EXERCISE INSTRUCTIONS. Work through the data below and copy out every line where "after" is found.

PROVIDED DATA.
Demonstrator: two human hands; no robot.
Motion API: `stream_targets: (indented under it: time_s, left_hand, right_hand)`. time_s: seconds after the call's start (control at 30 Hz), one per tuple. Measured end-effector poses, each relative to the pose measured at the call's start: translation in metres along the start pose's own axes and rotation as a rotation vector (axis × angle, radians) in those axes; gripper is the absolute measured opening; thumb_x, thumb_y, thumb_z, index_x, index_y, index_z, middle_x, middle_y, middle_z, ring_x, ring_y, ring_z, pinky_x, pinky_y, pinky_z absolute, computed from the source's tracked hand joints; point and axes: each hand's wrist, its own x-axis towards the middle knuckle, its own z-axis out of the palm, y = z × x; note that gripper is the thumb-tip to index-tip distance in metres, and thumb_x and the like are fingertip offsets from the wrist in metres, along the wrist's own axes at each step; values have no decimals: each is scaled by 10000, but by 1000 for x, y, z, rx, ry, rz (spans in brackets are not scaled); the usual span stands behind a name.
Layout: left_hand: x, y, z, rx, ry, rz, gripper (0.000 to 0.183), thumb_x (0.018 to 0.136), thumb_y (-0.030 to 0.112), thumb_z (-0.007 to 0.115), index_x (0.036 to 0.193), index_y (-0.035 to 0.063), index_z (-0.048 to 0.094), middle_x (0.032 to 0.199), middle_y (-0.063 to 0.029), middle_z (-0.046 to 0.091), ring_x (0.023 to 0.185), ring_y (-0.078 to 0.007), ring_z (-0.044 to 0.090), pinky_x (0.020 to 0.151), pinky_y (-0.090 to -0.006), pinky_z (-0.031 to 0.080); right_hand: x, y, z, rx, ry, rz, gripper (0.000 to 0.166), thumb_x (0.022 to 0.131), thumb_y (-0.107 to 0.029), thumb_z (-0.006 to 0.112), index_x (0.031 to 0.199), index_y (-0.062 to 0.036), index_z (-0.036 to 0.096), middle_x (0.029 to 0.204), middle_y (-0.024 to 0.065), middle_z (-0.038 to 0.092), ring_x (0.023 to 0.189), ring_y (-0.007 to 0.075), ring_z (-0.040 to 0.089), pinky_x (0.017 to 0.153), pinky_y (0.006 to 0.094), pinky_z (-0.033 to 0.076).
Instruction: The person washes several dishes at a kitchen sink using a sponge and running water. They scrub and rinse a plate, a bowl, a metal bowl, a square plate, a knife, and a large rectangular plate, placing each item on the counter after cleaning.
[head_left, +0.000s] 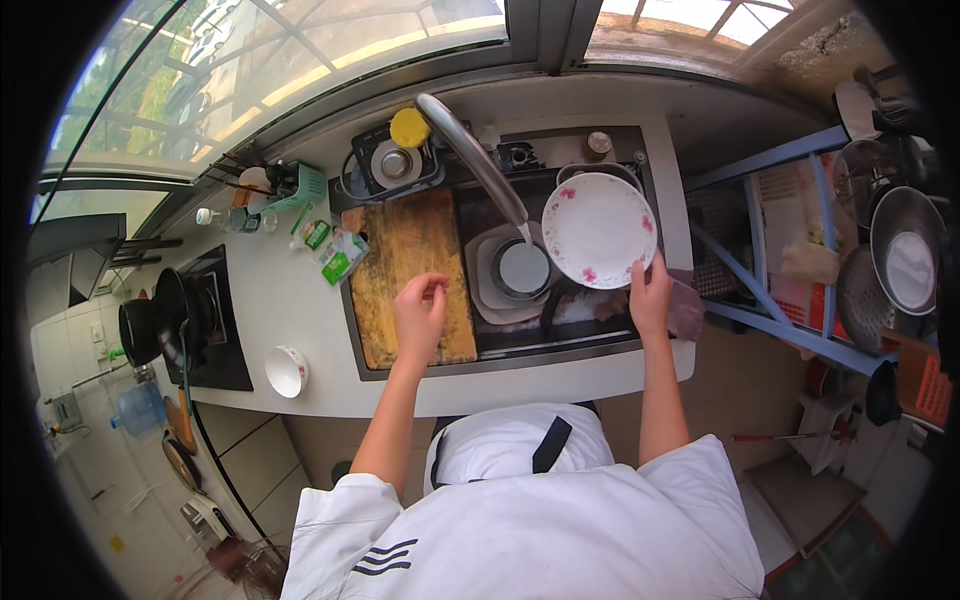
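Observation:
My right hand (651, 295) grips the lower right rim of a white plate with pink flowers (598, 229), raised over the right side of the sink. My left hand (424, 300) is above the wooden cutting board (405, 247), its fingers curled together; whether it holds something small I cannot tell. Water runs from the metal faucet (476, 154) into a round bowl (524, 268), which sits on stacked pale dishes (486, 296) in the sink. Behind the plate, a pot's rim partly shows. A dark cloth (684, 307) lies at the sink's right edge, beside my right hand.
A small floral bowl (286, 371) stands on the counter at left, near the stove with a black wok (174, 315). Green-and-white packets (341, 257) lie left of the board. A green basket (304, 186) stands behind them. A blue rack (780, 315) with pans is at right.

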Motion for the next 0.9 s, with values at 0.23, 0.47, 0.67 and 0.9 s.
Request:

SOLUTION TO THE EXERCISE.
Motion API: `stream_targets: (indented under it: time_s, left_hand, right_hand)`. time_s: seconds after the call's start (control at 30 Hz), one per tuple. Measured end-effector poses, each relative to the pose measured at the call's start: translation in metres along the start pose's own axes and rotation as a rotation vector (axis × angle, radians) in those axes; gripper is the absolute measured opening; thumb_x, thumb_y, thumb_z, index_x, index_y, index_z, middle_x, middle_y, middle_z, ring_x, ring_y, ring_z, pinky_x, pinky_y, pinky_z absolute, computed from the source's tracked hand joints; point and axes: each hand's wrist, its own x-axis towards the middle knuckle, its own z-axis out of the palm, y = z × x; note that gripper is the thumb-tip to index-tip distance in metres, and thumb_x and the like are fingertip offsets from the wrist in metres, along the wrist's own axes at each step; values have no decimals: each is scaled by 10000, but by 1000 for x, y, z, rx, ry, rz (spans in brackets are not scaled); the usual span stands behind a name.
Instruction: The person washes several dishes at a kitchen sink using a sponge and running water. They scrub and rinse a plate, a bowl, a metal bowl, a square plate, a knife, and a large rectangular plate, placing each item on the counter after cleaning.

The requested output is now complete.